The restored member joins the cluster with commit index 3 (equal to the number of nodes in the cluster) because snapshot file has no information about revision or any other raft fields from previous cluster. So, if other peers increments its indexes and newly joined member does not become the leader, it will ask for future index thus panics.
I think we just need to document this clearly, snapshot restore only supports fresh cluster, not for new member to existing cluster.
@lyddragon Closing because this is expected.
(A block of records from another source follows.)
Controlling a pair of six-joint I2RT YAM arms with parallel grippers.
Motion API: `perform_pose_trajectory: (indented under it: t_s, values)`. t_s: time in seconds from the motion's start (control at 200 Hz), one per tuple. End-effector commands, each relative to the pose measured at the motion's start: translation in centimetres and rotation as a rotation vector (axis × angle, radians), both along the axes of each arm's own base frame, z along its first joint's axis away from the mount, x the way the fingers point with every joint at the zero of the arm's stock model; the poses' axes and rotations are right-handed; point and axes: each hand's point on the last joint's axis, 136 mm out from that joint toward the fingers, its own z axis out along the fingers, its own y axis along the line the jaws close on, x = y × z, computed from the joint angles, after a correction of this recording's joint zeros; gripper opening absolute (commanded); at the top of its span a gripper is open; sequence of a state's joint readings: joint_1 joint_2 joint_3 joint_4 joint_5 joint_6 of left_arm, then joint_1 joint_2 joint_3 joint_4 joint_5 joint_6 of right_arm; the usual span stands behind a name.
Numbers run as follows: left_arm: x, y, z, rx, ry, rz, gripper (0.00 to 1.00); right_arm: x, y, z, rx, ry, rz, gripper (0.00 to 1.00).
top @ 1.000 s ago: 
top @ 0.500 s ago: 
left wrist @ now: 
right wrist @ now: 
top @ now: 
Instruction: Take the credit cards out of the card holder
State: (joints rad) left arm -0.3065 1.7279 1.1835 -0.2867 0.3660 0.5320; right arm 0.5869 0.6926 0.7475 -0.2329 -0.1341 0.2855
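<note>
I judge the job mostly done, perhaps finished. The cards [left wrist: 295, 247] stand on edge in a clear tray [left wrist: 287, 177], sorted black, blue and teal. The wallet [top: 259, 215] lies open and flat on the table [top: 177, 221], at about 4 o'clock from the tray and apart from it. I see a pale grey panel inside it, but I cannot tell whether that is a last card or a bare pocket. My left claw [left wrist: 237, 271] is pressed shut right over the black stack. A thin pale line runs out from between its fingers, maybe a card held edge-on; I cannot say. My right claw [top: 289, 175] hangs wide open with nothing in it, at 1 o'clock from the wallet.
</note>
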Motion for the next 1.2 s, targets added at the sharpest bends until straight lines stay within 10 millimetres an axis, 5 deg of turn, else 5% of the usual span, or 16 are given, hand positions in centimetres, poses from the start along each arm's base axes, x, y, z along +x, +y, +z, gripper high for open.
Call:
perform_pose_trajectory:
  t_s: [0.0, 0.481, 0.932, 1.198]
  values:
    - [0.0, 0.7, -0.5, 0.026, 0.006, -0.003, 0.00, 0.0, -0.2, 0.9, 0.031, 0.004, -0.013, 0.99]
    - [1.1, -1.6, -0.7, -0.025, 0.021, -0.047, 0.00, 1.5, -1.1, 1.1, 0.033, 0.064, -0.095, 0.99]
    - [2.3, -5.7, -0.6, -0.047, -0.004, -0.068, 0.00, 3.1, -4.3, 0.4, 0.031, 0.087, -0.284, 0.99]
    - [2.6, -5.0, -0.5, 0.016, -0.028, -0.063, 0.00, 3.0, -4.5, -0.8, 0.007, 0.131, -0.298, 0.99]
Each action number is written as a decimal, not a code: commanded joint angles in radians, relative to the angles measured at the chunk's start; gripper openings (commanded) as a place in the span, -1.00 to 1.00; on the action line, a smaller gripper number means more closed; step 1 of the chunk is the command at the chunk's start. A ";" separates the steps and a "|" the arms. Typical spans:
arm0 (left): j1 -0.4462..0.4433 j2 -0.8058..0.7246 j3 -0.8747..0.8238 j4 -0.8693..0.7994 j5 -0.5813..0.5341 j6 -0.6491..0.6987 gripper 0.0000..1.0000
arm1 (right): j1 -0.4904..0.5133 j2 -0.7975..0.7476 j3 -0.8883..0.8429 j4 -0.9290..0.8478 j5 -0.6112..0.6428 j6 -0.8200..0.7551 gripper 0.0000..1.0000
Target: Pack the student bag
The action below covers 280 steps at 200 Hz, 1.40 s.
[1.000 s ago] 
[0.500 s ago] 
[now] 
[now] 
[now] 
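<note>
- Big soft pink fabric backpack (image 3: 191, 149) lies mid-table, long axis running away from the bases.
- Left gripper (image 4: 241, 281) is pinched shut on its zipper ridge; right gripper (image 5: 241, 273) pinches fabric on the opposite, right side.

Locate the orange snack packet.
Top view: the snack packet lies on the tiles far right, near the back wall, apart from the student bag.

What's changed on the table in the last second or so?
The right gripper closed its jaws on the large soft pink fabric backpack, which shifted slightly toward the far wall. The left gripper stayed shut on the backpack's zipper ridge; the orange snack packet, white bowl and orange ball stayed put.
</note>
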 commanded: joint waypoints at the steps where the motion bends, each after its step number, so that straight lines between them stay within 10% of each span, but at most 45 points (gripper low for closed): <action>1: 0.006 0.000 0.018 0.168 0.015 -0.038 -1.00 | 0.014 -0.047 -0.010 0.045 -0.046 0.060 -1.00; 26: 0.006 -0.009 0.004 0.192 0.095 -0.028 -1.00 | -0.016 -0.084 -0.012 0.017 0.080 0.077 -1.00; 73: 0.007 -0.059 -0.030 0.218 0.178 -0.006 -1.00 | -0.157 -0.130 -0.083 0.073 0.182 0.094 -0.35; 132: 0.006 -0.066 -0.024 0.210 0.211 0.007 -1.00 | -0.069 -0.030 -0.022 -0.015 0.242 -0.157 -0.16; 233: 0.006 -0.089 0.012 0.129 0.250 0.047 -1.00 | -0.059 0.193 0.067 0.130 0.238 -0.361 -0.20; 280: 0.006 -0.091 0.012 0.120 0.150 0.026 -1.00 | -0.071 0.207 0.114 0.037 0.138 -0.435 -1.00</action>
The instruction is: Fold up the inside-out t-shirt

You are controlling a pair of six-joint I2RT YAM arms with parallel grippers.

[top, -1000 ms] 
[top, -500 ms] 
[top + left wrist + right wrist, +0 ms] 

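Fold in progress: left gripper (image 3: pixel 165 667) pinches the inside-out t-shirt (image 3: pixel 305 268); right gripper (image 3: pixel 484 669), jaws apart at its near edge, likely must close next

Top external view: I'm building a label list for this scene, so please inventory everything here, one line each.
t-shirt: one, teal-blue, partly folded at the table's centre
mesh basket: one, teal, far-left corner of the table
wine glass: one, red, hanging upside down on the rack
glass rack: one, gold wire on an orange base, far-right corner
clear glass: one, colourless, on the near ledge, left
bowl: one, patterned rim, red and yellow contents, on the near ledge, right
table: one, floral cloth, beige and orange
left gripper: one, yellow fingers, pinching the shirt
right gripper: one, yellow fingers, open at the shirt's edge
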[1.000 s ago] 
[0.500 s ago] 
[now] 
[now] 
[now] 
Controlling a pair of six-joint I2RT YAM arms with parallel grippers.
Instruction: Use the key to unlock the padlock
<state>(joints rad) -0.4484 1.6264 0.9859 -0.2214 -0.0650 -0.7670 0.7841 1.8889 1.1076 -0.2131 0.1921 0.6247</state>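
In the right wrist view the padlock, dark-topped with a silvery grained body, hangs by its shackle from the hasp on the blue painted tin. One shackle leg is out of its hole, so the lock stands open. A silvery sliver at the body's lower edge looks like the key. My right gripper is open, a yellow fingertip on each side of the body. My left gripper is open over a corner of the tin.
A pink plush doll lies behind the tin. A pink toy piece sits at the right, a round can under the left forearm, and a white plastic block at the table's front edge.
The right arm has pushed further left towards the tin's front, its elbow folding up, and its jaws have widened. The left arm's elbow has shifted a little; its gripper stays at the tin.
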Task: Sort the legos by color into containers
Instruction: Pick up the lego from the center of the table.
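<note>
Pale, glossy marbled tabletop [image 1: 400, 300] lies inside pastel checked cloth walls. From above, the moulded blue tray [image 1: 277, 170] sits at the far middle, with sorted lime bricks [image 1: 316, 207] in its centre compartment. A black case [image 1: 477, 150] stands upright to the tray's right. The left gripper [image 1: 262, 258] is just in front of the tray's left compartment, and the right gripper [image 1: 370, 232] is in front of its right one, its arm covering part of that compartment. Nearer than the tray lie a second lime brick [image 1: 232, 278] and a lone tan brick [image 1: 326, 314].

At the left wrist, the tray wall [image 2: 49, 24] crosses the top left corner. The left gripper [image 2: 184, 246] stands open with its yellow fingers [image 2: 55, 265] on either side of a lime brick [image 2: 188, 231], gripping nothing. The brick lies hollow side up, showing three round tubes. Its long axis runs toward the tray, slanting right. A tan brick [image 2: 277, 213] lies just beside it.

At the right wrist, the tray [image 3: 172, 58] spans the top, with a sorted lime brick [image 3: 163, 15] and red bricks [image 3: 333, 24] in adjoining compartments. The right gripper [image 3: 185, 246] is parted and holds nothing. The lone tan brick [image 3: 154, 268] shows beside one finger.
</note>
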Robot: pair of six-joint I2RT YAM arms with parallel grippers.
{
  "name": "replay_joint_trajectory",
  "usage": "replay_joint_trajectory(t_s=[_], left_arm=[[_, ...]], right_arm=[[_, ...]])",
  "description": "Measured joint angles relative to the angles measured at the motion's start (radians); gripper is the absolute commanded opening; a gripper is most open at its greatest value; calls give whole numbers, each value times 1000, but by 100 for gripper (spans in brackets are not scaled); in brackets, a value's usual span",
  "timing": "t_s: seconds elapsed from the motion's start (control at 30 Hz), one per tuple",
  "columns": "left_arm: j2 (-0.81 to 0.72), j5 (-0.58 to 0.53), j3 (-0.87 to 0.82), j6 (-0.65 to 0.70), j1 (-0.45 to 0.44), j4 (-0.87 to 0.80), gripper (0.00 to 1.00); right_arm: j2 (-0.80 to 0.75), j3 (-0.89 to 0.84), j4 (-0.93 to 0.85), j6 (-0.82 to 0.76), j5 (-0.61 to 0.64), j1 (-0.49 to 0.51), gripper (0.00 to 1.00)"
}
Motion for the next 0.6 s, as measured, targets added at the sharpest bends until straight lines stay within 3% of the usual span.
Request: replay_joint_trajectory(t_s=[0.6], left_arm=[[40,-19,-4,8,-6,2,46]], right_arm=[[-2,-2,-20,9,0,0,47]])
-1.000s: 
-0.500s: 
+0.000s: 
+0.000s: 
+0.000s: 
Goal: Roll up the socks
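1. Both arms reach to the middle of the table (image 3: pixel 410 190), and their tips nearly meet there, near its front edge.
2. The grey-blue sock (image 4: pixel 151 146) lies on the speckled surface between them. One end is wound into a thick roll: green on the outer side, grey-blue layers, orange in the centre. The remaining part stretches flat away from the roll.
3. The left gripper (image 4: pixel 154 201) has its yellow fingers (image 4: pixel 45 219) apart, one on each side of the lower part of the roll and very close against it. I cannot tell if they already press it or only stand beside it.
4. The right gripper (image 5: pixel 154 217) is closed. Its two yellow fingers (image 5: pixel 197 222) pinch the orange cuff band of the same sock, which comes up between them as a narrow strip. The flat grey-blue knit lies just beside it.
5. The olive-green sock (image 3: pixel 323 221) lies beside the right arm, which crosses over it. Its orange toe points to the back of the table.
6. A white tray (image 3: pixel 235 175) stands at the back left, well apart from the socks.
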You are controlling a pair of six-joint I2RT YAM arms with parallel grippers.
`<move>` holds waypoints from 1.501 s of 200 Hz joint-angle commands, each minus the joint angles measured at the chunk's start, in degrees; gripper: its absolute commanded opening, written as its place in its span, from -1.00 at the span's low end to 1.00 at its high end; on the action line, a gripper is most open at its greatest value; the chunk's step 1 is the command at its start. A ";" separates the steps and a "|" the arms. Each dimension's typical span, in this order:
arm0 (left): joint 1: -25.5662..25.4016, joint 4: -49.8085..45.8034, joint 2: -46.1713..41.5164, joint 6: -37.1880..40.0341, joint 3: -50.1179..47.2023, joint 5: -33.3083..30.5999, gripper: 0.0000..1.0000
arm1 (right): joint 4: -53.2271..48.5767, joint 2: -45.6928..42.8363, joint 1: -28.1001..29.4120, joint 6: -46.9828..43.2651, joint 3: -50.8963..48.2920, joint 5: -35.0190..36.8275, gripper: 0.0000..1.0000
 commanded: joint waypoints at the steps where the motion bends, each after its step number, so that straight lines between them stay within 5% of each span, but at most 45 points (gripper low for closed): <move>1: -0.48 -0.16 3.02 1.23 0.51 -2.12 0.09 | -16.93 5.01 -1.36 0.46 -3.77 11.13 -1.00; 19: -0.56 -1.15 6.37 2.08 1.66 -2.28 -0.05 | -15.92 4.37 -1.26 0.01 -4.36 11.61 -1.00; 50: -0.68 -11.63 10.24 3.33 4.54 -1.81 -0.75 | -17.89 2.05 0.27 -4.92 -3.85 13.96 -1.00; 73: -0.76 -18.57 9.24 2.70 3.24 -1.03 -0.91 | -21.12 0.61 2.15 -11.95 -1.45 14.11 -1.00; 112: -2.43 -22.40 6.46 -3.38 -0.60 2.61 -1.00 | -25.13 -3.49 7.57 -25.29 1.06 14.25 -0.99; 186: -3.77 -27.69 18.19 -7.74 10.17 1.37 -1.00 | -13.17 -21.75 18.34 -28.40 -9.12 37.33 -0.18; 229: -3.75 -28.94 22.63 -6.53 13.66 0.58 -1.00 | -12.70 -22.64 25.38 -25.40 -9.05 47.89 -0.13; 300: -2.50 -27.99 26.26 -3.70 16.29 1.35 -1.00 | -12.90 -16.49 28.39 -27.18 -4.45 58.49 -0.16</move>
creates new etcd data directories; all members should restore using the same snapshot. Restoring overwrites some snapshot metadata (specifically, the member ID and cluster ID); the member loses its former identity. This metadata overwrite prevents the new member from inadvertently joining an existing cluster. Therefore in order to start a cluster from a snapshot, the restore must start a new logical cluster.
https://github.com/coreos/etcd/blob/master/Documentation/op-guide/recovery.md#restoring-a-cluster
Snapshot restores a fresh cluster, thus cannot join the existing cluster unless all other members are restored from same snapshot file.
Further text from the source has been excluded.